*Work task*:
Please repeat the data exactly, leaving nothing out.

+++

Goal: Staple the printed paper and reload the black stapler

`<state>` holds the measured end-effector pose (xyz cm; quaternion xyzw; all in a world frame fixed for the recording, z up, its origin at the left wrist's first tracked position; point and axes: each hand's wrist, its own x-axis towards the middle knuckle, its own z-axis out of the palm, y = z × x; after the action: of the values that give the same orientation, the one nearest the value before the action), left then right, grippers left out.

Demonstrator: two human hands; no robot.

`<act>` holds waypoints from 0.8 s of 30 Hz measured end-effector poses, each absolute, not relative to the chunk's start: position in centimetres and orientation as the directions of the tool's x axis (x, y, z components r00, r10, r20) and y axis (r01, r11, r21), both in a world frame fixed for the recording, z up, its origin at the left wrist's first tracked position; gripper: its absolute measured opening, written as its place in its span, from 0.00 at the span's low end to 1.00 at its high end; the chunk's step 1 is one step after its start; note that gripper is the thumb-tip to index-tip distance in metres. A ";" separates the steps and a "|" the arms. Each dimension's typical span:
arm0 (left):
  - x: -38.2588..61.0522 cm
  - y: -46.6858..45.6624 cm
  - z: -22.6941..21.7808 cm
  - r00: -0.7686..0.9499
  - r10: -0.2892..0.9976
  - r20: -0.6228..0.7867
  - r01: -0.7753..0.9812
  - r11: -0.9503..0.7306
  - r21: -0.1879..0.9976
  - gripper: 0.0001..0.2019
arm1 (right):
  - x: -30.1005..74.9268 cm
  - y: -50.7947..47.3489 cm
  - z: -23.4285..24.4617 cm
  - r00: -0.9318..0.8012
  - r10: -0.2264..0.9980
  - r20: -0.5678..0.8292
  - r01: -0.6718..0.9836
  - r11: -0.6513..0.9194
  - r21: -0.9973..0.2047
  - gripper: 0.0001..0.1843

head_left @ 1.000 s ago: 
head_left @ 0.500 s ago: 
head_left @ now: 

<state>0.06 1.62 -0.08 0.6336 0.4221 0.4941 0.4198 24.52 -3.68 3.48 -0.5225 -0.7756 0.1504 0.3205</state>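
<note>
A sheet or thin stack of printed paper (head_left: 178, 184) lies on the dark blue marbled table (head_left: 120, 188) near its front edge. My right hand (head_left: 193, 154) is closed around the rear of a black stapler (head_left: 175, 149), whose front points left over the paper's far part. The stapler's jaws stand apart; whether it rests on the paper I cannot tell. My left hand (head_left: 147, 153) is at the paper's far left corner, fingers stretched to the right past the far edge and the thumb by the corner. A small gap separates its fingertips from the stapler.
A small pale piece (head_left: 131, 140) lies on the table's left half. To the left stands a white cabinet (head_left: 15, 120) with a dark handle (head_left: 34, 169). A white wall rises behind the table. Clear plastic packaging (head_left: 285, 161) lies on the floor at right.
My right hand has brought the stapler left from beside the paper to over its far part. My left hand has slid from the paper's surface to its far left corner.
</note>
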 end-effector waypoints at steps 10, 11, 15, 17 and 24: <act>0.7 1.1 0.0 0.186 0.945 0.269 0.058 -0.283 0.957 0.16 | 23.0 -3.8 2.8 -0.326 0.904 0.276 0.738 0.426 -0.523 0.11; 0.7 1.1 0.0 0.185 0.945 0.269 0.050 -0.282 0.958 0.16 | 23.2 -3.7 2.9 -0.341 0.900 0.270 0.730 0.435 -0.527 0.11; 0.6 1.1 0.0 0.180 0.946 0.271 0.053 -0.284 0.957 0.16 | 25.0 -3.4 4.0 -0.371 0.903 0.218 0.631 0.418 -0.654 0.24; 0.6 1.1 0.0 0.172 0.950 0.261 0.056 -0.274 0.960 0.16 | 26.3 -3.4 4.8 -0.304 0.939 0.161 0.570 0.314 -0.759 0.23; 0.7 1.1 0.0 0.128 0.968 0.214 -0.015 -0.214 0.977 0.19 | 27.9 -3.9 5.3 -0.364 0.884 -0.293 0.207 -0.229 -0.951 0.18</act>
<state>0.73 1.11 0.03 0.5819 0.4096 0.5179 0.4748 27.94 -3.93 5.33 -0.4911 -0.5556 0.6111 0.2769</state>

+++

*Result of the exercise*:
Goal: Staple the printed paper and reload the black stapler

`<state>` holds the measured end-effector pose (xyz cm; quaternion xyzw; all in a world frame fixed for the recording, z up, its origin at the left wrist's first tracked position; point and axes: each hand's wrist, its own x-axis towards the middle knuckle, its own z-axis out of the palm, y = z × x; after the action: of the values that give the same orientation, the one nearest the value before the action), left then right, grippers left out.

Demonstrator: two human hands; no robot.

`<act>` holds waypoints from 0.8 s of 30 Hz measured end-effector poses, each absolute, not relative to the chunk's start: position in centimetres and orientation as the directions of the tool's x axis (x, y, z components r00, r10, r20) and y axis (r01, r11, r21), both in a world frame fixed for the recording, z up, its origin at the left wrist's first tracked position; gripper: its absolute measured opening, written as its place in its span, from 0.00 at the span's low end to 1.00 at its high end; the chunk's step 1 is one step after its start; note that gripper is the thumb-tip to index-tip distance in metres. A ";" separates the steps and a "|" the arms. Each dimension's typical span:
arm0 (left):
  - x: -38.2588..61.0522 cm
  - y: -46.6858..45.6624 cm
  - z: -22.6941..21.7808 cm
  - r00: -0.7686..0.9499
  - r10: -0.2892..0.9976
  - r20: -0.6228..0.7867
  - r01: -0.7753..0.9812
  - r11: -0.9503..0.7306
  - r21: -0.1879..0.9976
  - gripper: 0.0001..0.2019
arm1 (right):
  - x: -30.1005..74.9268 cm
  - y: -50.7947..47.3489 cm
  - z: -23.4285..24.4617 cm
  - r00: -0.9318..0.8012
  - r10: -0.2264..0.9980
  - r20: -0.5678..0.8292
  - r01: -0.6718..0.9836
  - r11: -0.6513..0.9194
  - r21: -0.9973..0.2047
  - gripper: 0.0001..0.1843

head_left @ 1.000 s ago: 
head_left @ 0.500 s ago: 
head_left @ now: 

<state>0.06 1.62 -0.08 0.6336 0.4221 0.4941 0.4198 24.52 -3.68 3.48 -0.5225 -0.7756 0.1504 0.3205</state>
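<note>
A sheet or thin stack of printed paper (head_left: 178, 184) lies on the dark blue marbled table (head_left: 120, 188) near its front edge. My right hand (head_left: 193, 154) is closed around the rear of a black stapler (head_left: 175, 149), whose front points left over the paper's far part. The stapler's jaws stand apart; whether it rests on the paper I cannot tell. My left hand (head_left: 147, 153) is at the paper's far left corner, fingers stretched to the right past the far edge and the thumb by the corner. A small gap separates its fingertips from the stapler.
A small pale piece (head_left: 131, 140) lies on the table's left half. To the left stands a white cabinet (head_left: 15, 120) with a dark handle (head_left: 34, 169). A white wall rises behind the table. Clear plastic packaging (head_left: 285, 161) lies on the floor at right.
My right hand has brought the stapler left from beside the paper to over its far part. My left hand has slid from the paper's surface to its far left corner.
</note>
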 end-effector waypoints at steps 10, 11, 15, 17 and 24: <act>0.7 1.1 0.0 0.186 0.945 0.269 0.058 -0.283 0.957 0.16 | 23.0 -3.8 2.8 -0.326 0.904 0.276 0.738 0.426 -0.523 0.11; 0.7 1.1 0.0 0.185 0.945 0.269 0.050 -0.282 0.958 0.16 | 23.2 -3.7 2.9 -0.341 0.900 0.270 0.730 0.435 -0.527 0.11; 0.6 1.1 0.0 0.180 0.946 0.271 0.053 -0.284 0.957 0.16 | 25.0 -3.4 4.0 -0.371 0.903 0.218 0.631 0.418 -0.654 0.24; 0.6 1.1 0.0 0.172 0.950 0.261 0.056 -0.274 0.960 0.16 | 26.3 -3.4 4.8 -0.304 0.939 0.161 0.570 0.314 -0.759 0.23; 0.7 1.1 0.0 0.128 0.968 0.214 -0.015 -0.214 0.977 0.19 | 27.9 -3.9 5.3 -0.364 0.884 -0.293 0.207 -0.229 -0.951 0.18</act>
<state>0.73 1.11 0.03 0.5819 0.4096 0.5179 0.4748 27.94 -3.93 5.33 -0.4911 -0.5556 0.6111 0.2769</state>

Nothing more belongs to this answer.